The December 1998 Waiver waives the Borrower's compliance as of December 31,
1998 with the Interest Coverage Ratio covenant set forth in Section 8.25 of the
Credit Agreement. Pursuant to the December 1998 Waiver, the effectiveness of the
Second Amendment's waiver of Section 8.26(b) and the December 1998 Waiver's
waiver of compliance with Section 8.25 as of December 31, 1998 are each
conditioned upon the effectiveness no later than January 20, 1999 (the
"AMENDMENT DEADLINE") of an amendment to the Credit Agreement described in the
Second Amendment.
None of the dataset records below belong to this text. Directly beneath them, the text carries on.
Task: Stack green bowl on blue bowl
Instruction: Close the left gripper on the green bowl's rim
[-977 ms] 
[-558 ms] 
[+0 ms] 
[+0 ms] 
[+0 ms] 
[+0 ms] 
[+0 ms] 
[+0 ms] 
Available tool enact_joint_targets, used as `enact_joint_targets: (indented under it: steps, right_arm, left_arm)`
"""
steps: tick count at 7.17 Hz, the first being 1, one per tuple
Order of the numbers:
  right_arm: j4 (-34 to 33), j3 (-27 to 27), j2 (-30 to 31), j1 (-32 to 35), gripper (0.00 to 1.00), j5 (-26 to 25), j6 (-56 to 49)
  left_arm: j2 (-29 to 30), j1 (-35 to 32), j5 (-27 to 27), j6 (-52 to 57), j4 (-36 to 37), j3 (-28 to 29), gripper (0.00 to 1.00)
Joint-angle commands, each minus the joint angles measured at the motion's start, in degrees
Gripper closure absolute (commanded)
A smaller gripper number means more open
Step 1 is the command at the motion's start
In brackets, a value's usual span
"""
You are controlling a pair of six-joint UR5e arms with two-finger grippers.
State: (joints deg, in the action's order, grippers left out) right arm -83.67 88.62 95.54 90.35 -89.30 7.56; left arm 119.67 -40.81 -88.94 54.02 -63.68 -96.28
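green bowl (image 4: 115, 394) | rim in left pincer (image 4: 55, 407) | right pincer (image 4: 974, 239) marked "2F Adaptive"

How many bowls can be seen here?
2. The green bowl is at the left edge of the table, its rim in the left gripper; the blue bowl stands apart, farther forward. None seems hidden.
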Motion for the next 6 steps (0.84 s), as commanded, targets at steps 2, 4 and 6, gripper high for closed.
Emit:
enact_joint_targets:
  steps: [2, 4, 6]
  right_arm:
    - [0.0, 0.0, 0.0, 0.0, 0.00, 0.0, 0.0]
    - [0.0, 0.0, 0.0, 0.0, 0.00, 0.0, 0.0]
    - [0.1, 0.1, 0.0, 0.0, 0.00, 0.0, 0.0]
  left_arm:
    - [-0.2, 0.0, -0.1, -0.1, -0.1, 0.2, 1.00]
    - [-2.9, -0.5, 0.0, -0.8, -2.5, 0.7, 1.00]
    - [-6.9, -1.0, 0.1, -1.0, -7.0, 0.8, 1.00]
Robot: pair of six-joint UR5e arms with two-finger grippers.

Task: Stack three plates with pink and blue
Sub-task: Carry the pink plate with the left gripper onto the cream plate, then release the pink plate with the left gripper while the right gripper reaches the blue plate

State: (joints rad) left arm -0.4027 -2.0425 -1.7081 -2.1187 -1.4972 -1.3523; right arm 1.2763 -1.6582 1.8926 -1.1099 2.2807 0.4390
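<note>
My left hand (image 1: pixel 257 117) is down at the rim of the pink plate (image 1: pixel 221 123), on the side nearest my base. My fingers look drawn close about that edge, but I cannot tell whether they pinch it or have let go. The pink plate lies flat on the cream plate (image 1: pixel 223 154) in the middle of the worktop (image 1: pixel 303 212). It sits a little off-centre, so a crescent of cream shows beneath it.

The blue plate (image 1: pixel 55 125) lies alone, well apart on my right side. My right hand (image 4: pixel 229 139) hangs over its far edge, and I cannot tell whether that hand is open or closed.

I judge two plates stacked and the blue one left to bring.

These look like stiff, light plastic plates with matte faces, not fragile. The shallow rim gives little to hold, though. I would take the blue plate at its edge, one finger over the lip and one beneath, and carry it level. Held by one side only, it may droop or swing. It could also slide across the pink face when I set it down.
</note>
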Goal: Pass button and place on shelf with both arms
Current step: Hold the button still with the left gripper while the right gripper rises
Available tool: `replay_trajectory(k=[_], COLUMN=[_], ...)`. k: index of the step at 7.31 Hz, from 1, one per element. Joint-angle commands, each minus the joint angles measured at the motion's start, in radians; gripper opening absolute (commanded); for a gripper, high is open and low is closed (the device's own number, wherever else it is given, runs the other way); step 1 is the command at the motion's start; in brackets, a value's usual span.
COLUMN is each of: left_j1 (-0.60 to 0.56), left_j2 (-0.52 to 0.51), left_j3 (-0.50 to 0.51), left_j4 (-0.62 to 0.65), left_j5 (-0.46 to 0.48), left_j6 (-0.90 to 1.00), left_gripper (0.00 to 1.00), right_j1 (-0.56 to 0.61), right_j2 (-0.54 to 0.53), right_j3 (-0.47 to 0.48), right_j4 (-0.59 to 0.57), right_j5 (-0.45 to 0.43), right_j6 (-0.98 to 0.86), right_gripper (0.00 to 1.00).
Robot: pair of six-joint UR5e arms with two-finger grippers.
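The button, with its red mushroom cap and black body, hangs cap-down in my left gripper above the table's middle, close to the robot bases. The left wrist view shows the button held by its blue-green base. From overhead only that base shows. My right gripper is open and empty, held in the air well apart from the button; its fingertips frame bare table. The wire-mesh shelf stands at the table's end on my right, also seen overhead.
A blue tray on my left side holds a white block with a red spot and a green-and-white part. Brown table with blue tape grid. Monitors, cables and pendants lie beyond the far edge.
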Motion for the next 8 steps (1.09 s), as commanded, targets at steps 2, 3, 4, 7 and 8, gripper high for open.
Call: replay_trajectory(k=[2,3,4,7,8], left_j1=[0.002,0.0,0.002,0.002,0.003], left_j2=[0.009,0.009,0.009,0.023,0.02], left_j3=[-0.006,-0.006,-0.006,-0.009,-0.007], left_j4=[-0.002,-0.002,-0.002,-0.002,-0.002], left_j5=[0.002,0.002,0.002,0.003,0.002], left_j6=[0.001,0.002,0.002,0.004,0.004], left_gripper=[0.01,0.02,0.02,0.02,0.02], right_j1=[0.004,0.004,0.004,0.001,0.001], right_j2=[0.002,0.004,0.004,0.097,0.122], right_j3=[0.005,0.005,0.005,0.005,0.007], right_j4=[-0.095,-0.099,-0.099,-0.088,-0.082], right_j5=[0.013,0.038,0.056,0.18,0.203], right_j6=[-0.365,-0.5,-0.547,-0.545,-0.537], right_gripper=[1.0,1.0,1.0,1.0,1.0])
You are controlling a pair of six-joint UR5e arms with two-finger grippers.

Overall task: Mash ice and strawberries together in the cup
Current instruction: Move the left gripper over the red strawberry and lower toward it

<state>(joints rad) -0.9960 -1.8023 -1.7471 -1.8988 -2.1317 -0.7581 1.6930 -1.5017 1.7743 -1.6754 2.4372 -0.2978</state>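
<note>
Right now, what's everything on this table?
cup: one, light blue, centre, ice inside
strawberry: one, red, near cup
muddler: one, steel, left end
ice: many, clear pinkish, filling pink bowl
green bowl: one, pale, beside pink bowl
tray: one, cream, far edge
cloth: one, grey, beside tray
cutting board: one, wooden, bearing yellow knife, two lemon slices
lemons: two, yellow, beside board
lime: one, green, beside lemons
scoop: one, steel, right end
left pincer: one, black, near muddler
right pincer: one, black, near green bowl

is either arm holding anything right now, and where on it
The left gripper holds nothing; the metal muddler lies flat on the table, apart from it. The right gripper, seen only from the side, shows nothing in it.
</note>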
The Borrower hereby requests that the Banks amend the December
1998 Waiver to extend the Amendment Deadline to February 21, 1999, and the Banks
are willing to do so under the terms and conditions set forth in this Amendment.
1. AMENDMENT. Effective upon the Borrower's acceptance of this
Amendment in the space provided for that purpose below, the Banks hereby extend
the Amendment Deadline to February 12, 1999 (the "NEW AMENDMENT DEADLINE") and
any reference to the Amendment Deadline in the Waiver shall be deemed a
reference to the New Amendment Deadline.
2. SECOND AMENDMENT FEE. The Banks agree to defer until the New
Amendment Deadline the $168,750 balance of the Amendment Fee due and payable
pursuant to the Second Amendment. The Borrower's failure to pay the balance of
this Amendment Fee when due and payable shall constitute an Event of Default. No
additional fee is due and payable in consideration of this Amendment.
3. REPRESENTATIONS. In order to induce the Banks to execute and deliver
this Waiver, the Borrower hereby represents to the Banks that as of the date
upon which this Amendment becomes effective, after giving effect to this
Amendment, the Borrower is in full compliance with all of the terms and
conditions of the Credit Agreement, as amended hereby, and no Default or Event
of Default shall have occurred and be continuing under the Credit Agreement.
4. MISCELLANEOUS.
4.01 Except as specifically waived hereby, the Credit Agreement shall
continue in full force and effect in accordance with its original terms.
Reference to this specific Amendment need not be made in the Credit Agreement,
the Notes, or any other instrument or document executed in connection therewith,
or in any certificate, letter or communication issued or made pursuant to or
with respect to the Credit Agreement, any reference in any of such items to the
Credit Agreement being sufficient to refer to the Credit Agreement as
specifically amended hereby.
4.02 This Amendment may be executed in any number of counterparts, and
by the different parties on different counterpart signature pages, all of which
taken together shall constitute one and the same agreement. Any of the parties
hereto may execute this Amendment by signing any such counterpart and each of
such counterparts shall for all purposes be deemed to be an original. This
Amendment shall be governed by the internal laws of the State of Illinois.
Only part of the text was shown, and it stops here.